**TASK DESCRIPTION:** I'd like every line in the following listing that holds "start" copied.

──────────────────────────────

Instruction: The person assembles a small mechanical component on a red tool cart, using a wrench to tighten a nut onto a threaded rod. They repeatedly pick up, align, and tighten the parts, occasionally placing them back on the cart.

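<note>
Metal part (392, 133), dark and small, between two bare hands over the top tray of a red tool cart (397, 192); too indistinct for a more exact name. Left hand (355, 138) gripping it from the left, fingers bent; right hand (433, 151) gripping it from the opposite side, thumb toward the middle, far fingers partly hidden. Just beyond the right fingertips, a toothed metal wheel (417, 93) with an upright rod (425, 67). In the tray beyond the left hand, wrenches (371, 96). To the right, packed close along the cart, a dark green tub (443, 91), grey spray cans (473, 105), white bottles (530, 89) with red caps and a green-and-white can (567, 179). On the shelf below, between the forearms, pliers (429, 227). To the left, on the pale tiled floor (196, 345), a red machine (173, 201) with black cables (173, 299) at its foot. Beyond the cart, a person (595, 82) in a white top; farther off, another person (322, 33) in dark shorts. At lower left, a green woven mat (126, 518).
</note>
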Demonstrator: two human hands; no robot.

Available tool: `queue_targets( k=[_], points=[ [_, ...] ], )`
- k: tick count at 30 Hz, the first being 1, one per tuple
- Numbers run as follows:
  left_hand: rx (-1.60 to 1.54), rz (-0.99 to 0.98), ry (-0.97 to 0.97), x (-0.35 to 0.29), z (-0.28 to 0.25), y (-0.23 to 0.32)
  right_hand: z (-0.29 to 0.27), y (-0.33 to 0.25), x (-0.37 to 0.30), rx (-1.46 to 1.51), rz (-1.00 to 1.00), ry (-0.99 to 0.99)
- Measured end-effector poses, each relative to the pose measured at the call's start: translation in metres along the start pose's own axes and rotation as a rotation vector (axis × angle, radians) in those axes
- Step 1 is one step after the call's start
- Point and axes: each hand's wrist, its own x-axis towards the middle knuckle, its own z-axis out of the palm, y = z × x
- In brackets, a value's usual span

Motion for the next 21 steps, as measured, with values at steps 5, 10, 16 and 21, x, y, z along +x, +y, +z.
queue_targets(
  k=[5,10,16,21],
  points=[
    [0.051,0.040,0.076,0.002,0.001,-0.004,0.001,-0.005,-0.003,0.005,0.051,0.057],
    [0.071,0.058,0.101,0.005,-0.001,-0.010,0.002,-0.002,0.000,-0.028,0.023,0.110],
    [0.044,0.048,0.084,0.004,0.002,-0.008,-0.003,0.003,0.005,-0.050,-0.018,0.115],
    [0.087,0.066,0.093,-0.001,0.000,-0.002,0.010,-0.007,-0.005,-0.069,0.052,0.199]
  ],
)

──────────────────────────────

**FINAL ANSWER:**
- Measured end-effector poses, each relative to the pose measured at the call's start: translation in metres along the start pose's own axes and rotation as a rotation vector (axis × angle, radians) in those axes
- Step 1 is one step after the call's start

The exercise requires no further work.